Python Visualization 101

Muturi David
9 min readMar 26, 2020

--

Photo by Clay Banks on Unsplash

Data visualization is usually the epitome of your data science project. A narrative of your data science project is captured from your visualizations. At the end of the day, your project should bring actionable insights that can help the business scale or solve an existing problem. In my career as a data scientist, I have come to learn that, if a project can not be translated to implementable and feasible actions, it’s a failed project. Regardless of the fancy codes and algorithms used. Clear and catch visualization is the way to your boss’s head.

if you desire to make business executives and relevant consumers of your insights excited and eager to act on your project, then delivering your insight visuals that capture both their mind and emotions is not an option. As a common adage goes, a picture is worth a 1000 words. People are quick to discard what they don’t understand. Therefore, a good visualization is mandatory for all successful data science project for it makes people connect to your project with ease.

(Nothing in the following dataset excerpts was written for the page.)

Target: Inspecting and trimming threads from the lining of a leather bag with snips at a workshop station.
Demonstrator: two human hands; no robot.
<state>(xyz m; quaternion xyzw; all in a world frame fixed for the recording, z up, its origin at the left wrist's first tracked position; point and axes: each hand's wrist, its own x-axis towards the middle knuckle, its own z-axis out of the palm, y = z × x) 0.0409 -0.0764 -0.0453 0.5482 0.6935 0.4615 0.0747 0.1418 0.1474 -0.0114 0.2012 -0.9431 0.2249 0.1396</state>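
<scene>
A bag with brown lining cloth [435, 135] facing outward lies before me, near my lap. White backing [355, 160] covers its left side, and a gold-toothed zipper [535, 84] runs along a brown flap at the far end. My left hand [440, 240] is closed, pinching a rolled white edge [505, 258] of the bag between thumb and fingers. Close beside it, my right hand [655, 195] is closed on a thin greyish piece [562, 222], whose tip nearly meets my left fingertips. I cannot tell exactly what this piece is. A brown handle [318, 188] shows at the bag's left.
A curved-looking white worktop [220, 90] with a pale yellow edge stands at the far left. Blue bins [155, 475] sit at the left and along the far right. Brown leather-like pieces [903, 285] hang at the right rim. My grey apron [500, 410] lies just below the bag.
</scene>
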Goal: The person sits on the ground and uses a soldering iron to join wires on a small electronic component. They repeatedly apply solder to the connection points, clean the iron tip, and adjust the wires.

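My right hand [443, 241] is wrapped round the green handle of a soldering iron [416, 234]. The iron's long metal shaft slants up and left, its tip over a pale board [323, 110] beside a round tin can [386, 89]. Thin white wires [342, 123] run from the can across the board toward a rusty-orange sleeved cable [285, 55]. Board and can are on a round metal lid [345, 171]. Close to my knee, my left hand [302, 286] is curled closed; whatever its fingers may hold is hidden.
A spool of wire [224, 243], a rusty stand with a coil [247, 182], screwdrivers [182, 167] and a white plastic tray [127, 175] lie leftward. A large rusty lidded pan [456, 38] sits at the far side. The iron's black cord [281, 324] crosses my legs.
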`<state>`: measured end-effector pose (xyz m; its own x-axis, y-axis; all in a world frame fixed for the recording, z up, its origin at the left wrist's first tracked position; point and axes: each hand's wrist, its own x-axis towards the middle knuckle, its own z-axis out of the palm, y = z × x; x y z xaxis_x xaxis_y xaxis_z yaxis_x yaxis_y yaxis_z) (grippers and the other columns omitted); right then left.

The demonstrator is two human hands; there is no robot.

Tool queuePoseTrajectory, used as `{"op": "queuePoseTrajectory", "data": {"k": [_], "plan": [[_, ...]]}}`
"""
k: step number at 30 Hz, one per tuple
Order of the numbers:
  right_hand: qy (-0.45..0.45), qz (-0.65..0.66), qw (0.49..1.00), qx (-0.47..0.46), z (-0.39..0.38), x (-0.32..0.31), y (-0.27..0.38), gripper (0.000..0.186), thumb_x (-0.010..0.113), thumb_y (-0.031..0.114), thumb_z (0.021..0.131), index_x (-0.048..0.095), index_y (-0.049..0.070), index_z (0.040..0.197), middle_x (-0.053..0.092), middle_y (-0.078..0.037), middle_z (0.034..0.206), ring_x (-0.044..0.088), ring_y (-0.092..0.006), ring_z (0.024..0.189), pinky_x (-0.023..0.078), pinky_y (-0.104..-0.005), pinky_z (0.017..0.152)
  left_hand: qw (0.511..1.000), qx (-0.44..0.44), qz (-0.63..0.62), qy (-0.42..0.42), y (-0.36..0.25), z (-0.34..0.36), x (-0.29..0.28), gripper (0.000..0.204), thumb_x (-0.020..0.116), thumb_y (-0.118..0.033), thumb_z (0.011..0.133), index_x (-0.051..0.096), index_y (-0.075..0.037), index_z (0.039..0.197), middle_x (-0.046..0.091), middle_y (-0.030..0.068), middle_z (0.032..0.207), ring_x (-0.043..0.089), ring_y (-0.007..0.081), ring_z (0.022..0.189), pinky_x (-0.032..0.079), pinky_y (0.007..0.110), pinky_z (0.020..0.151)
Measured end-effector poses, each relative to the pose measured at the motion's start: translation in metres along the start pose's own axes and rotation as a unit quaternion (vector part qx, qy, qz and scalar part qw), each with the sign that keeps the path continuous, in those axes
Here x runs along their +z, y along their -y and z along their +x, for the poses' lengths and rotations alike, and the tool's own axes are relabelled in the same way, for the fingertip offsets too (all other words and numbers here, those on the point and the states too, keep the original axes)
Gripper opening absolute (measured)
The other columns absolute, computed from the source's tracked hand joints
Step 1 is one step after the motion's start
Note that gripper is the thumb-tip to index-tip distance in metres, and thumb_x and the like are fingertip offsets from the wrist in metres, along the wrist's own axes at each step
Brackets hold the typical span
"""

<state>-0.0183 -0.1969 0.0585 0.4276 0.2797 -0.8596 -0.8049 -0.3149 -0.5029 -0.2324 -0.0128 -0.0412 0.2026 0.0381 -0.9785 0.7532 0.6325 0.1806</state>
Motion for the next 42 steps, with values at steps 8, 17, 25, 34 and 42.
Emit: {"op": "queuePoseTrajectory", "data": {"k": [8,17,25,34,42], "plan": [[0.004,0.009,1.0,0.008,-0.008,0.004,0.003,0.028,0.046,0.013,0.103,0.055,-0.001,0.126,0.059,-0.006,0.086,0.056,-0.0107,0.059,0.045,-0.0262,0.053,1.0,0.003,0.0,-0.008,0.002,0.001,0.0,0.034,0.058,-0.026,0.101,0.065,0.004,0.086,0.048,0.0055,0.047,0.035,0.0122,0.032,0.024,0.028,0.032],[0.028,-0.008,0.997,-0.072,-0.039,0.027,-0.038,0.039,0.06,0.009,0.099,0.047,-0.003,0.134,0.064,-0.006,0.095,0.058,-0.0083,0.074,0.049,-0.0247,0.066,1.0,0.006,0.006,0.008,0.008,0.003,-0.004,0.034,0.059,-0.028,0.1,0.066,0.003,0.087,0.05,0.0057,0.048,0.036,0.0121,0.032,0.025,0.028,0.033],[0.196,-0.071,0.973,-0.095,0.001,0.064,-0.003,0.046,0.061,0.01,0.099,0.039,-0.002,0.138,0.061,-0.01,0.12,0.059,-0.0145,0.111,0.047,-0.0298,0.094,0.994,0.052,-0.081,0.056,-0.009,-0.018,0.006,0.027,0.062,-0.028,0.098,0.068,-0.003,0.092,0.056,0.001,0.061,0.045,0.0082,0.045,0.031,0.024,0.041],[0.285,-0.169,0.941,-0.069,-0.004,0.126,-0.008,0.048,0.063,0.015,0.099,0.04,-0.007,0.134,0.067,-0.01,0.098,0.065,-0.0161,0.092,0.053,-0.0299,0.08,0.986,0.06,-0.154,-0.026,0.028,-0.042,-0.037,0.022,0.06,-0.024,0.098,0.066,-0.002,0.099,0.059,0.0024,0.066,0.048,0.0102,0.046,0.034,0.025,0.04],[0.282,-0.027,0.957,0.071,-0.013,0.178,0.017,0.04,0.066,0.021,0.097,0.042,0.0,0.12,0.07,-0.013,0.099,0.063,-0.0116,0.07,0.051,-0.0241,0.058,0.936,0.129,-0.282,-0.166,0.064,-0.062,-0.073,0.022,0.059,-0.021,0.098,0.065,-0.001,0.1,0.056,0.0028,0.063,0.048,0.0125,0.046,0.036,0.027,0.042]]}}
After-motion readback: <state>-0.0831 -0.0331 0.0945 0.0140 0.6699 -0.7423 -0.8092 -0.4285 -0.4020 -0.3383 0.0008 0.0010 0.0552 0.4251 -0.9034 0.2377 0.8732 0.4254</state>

Data Visualization is simply interpreting and transforming your data into visual contexts such as graphs, maps and summary tables. Data visualization makes big data and complex data science projects easy to understand and much interesting. Through data visualization, it’s easy to observe and explore patterns, trends and correlations that might not otherwise be detected or observed.

There are over 20 common types of visualization charts, both in 2D and 3D, that one can use to tell the story from data. Python offers multiple great graphical libraries that are packed with lots of different features to allow one to create beautiful and informative charts. With python’s visualization modules, one can easily create basic visualizations, interactive visualizations and even customize them into a dashboard.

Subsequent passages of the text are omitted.